Module 15 — Data Storage Security & Local Forensics in Android

Scope & ethics reminder: All analysis, extraction, and tests described here are for authorized assessments and lab environments only. Never perform these actions against production user devices or systems without explicit written permission.

This expanded Module 15 goes far beyond the high-level overview: it gives you the full playbook — commands, scripts, forensic workflows, developer-safe remediation code, CI checks, test cases, templates for reporting, evidence-handling procedures and regulatory guidance.

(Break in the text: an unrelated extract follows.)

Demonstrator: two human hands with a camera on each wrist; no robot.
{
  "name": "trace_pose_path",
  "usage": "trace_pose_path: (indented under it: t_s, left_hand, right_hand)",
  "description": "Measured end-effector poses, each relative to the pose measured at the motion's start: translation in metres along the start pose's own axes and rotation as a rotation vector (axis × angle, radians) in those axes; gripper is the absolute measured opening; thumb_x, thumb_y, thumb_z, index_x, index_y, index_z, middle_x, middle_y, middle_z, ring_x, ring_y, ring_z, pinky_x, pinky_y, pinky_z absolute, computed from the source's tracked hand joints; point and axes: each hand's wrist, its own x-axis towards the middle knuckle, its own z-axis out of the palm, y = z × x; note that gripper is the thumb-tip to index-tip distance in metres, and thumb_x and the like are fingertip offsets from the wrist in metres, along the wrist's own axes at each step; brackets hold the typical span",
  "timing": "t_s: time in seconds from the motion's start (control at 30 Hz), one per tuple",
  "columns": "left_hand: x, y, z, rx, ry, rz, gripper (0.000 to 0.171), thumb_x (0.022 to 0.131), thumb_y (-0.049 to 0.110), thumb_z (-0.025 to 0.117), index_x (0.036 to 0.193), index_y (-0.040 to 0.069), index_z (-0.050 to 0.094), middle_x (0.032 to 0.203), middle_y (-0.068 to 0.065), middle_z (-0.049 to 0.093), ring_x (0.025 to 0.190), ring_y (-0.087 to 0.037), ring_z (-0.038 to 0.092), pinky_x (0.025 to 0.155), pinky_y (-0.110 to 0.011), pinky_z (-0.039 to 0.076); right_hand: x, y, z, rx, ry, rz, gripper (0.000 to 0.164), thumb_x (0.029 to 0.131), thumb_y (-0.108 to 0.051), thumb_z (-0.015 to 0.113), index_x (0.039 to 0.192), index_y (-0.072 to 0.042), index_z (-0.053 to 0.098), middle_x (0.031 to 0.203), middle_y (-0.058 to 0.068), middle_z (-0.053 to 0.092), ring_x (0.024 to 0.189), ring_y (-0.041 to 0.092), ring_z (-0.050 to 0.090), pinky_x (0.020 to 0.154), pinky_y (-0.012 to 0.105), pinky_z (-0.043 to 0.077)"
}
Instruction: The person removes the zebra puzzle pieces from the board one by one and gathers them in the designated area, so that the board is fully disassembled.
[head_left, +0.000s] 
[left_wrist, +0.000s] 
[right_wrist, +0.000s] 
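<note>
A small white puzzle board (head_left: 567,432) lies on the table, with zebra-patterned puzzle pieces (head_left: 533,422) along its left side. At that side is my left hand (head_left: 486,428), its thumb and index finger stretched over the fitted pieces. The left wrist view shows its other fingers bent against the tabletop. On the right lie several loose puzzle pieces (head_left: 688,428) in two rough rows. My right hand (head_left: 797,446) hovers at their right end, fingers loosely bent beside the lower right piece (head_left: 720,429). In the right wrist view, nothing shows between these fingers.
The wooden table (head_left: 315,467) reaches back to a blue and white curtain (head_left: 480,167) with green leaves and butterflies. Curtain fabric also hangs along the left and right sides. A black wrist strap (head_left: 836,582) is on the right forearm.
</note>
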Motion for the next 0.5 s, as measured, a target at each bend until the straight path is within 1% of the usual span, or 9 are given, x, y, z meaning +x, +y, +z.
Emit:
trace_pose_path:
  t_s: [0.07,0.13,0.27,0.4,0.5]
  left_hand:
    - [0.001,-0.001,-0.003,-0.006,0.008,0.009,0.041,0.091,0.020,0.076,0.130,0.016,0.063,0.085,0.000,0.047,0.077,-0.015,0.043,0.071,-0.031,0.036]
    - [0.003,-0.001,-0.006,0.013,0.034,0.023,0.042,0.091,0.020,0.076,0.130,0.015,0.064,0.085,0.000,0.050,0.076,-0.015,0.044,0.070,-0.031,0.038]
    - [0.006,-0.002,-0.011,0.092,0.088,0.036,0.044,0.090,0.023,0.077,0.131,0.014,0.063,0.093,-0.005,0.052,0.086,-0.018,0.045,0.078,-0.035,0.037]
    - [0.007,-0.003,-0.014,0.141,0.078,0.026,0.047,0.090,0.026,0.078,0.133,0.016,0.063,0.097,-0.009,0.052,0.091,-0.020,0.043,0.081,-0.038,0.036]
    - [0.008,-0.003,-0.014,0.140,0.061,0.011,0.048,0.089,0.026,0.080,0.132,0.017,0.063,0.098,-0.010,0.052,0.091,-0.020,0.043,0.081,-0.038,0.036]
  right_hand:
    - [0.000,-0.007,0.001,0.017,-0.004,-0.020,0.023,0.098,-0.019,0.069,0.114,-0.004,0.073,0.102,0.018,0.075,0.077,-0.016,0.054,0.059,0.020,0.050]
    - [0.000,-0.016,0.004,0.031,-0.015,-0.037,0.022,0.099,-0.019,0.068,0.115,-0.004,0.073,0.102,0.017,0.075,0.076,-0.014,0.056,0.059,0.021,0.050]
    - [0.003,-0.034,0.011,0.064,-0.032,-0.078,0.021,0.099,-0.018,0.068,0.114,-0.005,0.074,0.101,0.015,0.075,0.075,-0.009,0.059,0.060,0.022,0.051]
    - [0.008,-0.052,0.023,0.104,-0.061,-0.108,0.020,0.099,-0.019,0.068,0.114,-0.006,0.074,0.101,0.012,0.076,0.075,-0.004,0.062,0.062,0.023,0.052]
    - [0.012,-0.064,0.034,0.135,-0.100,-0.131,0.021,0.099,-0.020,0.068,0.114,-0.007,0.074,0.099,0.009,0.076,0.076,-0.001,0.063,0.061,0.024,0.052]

Use it for pentest engagements, red-team exercises in a lab, or to harden production apps via secure design and automated checks.

Table of contents (quick)

  1. Storage types & security implications
  2. Full enumeration commands & automated discovery scripts
  3. Deep inspection: SharedPreferences, SQLite, Files, Cache, Keystore, WebView, External storage, Media, Backups
  4. Forensic evidence collection: manifest, hashing, chain-of-custody, timestamps
  5. Reproducible lab extraction methods (emulator vs device, run-as, root, adb backup caveats)
  6. Automatic detection (grep/regex, static analysis, JADX patterns)
  7. Practical remediation: secure code samples (EncryptedSharedPreferences, SQLCipher, Keystore, secure deletion)
  8. Special cases: SDKs, logs/crash reporters, clipboard, screenshots, content providers, FileProvider, WebView cache
  9. Secure deletion and secure wipe limitations on Android filesystems
  10. CI/instrumentation tests & lint rules to prevent insecure storage commits
  11. Privacy, retention, and regulatory notes (GDPR, PCI-DSS implications)
  12. Evidence & report templates, severity mapping, example findings
  13. Lab exercises & reproducible test vectors
  14. Appendix: helper scripts (hashing, artifact bundling, redaction)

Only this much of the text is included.